▶ **Goal of the exercise**: Please return the whole listing, character for character.

____ Data segment

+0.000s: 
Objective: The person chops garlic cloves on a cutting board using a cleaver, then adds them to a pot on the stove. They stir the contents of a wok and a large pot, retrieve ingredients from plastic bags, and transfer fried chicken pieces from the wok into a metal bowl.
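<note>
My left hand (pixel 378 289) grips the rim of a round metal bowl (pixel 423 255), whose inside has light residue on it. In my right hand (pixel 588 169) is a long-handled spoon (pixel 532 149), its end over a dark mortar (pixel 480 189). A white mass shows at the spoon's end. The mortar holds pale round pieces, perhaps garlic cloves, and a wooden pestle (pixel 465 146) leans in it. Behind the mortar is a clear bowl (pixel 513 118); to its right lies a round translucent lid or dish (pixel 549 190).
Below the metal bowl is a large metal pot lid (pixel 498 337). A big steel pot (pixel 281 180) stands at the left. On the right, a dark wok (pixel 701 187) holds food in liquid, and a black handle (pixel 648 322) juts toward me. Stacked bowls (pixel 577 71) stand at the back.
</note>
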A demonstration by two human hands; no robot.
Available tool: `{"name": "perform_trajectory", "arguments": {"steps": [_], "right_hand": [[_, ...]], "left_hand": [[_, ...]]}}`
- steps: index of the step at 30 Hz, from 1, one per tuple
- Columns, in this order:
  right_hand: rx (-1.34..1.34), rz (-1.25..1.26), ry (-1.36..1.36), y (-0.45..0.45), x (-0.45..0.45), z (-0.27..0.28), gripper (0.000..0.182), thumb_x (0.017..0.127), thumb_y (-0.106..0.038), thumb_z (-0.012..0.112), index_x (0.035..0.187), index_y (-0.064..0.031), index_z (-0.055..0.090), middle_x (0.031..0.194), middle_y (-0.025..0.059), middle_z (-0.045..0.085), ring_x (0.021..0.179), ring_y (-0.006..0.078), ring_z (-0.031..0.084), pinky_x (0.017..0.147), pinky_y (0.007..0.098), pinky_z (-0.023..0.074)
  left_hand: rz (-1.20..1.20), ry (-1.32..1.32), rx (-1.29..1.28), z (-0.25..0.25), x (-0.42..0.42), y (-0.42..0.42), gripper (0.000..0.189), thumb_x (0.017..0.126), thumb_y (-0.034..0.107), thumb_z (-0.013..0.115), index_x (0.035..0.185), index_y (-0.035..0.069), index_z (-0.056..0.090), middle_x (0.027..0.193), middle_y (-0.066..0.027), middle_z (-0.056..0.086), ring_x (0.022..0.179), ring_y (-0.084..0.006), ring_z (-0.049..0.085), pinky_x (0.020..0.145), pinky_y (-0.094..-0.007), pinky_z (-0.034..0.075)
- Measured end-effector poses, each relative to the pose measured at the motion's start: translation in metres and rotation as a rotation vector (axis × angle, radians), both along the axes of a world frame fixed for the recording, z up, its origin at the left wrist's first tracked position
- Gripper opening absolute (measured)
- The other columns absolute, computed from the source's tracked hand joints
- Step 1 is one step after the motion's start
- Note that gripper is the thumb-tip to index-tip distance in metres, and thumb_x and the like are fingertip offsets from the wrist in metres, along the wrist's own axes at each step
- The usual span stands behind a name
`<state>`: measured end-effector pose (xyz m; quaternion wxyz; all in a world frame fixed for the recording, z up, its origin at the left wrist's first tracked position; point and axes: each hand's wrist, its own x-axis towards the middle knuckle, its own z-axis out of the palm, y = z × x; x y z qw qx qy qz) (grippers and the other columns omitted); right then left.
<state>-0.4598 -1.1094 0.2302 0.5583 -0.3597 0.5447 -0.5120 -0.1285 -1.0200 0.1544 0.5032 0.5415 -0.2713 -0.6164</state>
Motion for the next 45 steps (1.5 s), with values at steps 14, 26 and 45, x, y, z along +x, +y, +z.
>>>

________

▶ **Result of this exercise**:
+0.000s: 
Objective: The person chops garlic cloves on a cutting board using a cleaver, then adds them to a pot on the stove. They stir the contents of a wok and a large pot, retrieve ingredients from plastic bags, and transfer fried chicken pieces from the wok into a metal bowl.
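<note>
My left hand (pixel 378 289) grips the rim of a round metal bowl (pixel 423 255), whose inside has light residue on it. In my right hand (pixel 588 169) is a long-handled spoon (pixel 532 149), its end over a dark mortar (pixel 480 189). A white mass shows at the spoon's end. The mortar holds pale round pieces, perhaps garlic cloves, and a wooden pestle (pixel 465 146) leans in it. Behind the mortar is a clear bowl (pixel 513 118); to its right lies a round translucent lid or dish (pixel 549 190).
Below the metal bowl is a large metal pot lid (pixel 498 337). A big steel pot (pixel 281 180) stands at the left. On the right, a dark wok (pixel 701 187) holds food in liquid, and a black handle (pixel 648 322) juts toward me. Stacked bowls (pixel 577 71) stand at the back.
</note>
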A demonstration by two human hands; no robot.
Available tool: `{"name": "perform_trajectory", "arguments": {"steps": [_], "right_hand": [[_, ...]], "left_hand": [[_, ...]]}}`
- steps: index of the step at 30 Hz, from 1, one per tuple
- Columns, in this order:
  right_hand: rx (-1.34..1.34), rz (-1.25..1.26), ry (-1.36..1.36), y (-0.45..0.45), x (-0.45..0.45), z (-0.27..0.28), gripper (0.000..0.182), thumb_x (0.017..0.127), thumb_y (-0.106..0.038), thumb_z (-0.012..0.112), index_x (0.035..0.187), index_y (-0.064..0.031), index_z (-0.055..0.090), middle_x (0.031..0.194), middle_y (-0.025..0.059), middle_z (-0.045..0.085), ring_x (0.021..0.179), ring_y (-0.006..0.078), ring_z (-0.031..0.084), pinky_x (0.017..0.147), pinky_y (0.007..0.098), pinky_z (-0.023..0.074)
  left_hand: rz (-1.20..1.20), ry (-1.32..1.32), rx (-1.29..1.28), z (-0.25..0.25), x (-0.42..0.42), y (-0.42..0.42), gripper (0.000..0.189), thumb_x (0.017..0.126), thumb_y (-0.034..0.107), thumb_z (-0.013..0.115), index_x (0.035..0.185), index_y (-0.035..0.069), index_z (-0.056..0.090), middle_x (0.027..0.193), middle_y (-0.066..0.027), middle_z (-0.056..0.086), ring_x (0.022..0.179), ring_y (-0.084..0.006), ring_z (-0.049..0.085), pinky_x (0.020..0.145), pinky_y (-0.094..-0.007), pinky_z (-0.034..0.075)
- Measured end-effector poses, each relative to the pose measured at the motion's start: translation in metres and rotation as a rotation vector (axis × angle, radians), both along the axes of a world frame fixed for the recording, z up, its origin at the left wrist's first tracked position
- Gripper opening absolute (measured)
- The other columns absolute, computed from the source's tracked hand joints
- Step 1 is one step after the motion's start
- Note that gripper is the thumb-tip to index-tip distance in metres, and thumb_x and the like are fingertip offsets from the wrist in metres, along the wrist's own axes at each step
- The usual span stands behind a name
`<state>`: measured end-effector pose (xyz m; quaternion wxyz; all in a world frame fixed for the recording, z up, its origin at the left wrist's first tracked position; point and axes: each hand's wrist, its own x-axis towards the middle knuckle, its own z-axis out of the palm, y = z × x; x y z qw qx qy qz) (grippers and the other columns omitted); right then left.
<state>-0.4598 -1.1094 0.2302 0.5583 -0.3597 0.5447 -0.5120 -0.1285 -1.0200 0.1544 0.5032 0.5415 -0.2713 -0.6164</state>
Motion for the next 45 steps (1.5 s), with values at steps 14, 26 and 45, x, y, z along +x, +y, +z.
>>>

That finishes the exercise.